[Start of section]

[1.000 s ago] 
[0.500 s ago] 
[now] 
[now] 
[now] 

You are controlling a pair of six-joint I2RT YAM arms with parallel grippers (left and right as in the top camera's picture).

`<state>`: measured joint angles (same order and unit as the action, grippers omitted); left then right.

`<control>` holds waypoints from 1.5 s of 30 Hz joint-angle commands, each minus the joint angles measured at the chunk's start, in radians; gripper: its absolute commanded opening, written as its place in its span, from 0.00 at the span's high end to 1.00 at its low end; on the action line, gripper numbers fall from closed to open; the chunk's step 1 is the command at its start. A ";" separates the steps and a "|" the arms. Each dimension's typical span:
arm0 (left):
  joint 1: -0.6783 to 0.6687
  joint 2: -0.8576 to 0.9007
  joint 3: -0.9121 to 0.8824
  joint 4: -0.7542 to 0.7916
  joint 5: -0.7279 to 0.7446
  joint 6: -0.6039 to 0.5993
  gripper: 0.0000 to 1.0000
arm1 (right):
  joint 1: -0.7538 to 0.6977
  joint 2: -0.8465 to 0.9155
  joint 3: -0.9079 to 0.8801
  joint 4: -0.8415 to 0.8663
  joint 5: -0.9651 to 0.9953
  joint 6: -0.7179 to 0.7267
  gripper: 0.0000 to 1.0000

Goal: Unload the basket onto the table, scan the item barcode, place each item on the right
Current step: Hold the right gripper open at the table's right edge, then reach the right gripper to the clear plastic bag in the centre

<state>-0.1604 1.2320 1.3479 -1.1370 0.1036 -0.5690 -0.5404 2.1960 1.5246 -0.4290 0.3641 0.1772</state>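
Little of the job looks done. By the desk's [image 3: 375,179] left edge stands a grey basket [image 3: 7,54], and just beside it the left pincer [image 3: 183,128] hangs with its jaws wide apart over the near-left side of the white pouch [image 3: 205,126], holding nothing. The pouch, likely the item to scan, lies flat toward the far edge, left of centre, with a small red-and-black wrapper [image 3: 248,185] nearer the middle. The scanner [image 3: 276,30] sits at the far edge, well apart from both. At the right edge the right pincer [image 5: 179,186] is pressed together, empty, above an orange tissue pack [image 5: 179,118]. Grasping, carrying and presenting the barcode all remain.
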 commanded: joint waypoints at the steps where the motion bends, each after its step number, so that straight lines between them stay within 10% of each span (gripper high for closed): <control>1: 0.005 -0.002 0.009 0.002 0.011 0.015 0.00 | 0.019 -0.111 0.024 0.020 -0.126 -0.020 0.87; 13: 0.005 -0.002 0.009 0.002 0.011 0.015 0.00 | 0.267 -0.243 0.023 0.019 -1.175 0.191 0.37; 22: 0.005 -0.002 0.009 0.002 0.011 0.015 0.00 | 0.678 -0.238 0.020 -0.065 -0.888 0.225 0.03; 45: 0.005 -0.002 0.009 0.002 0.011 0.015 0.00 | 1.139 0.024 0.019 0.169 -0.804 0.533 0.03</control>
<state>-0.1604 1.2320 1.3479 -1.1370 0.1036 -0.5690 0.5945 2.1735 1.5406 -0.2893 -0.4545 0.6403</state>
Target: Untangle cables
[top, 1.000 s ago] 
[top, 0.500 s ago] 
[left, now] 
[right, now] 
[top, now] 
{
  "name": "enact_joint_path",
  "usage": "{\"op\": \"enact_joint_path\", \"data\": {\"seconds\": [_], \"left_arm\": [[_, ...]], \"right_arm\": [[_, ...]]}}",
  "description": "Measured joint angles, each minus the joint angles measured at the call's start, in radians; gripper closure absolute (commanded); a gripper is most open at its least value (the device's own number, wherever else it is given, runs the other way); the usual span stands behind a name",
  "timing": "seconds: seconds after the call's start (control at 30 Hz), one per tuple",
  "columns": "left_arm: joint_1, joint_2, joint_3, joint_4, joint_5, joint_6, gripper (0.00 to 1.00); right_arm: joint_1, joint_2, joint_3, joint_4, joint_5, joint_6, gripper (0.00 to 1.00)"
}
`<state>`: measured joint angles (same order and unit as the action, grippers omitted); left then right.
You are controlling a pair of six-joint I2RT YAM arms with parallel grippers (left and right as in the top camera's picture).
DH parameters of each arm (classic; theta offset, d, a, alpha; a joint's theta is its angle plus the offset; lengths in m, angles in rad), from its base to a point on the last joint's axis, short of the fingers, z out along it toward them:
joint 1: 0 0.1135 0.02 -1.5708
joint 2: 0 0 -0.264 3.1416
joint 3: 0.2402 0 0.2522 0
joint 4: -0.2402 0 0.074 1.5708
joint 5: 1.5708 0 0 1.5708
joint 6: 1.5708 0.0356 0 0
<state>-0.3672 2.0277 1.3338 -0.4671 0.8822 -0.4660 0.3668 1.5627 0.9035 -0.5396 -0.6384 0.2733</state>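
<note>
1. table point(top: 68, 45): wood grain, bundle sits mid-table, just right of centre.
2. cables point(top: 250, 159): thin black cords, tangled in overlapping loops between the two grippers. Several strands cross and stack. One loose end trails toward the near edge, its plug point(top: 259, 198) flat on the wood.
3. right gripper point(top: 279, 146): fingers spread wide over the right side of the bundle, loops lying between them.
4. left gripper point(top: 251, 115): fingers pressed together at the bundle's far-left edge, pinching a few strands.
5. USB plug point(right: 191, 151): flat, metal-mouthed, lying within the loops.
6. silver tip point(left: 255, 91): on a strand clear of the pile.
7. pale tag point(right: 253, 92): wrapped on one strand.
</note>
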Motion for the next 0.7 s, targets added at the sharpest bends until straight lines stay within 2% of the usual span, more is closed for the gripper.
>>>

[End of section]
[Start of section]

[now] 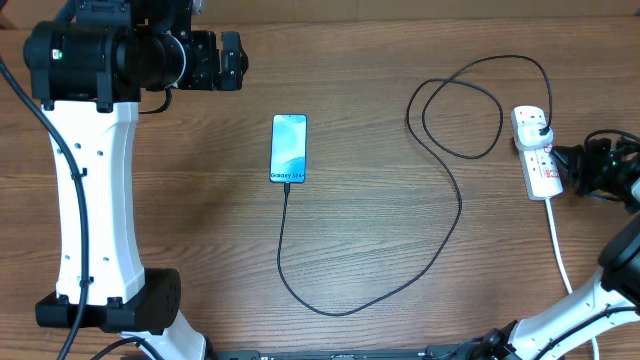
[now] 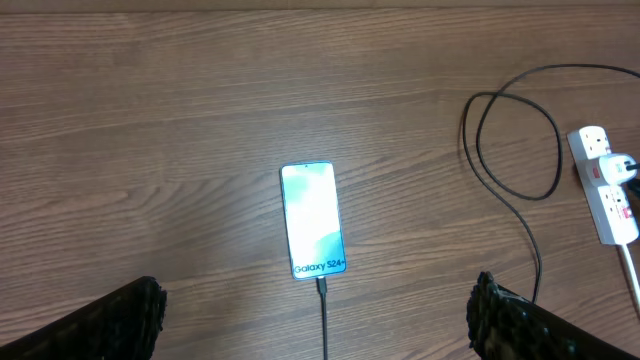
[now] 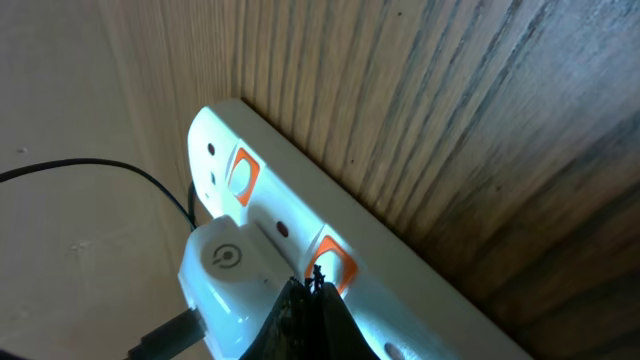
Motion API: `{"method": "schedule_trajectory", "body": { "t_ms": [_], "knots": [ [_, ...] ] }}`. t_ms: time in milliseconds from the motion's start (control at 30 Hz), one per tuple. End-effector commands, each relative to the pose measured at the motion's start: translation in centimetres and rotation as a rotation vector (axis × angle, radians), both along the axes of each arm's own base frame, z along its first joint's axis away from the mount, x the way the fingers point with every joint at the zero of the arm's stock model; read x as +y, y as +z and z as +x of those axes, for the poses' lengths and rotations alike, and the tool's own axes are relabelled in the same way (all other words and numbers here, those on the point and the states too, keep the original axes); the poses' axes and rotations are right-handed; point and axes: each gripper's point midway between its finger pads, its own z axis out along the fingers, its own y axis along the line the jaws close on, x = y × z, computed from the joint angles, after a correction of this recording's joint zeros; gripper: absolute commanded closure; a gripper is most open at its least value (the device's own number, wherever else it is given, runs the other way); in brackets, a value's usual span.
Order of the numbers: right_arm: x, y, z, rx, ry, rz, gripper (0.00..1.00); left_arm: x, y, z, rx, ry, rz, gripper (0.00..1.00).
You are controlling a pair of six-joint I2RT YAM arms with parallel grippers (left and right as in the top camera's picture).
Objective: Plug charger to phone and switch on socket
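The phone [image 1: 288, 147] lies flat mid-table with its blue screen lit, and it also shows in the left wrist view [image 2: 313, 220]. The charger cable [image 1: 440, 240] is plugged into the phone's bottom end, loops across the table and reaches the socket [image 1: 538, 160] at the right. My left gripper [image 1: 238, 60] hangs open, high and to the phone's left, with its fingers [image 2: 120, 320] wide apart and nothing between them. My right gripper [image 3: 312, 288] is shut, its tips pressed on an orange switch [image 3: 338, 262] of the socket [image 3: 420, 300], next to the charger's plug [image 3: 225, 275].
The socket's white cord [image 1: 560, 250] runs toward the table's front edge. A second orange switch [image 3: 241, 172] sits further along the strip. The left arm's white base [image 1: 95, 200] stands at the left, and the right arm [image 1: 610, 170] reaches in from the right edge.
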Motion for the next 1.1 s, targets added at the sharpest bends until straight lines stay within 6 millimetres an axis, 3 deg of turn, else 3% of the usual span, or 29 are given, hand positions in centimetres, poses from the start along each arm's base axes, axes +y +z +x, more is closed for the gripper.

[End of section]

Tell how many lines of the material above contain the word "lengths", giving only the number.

◆ RESULT OF THE EXERCISE
2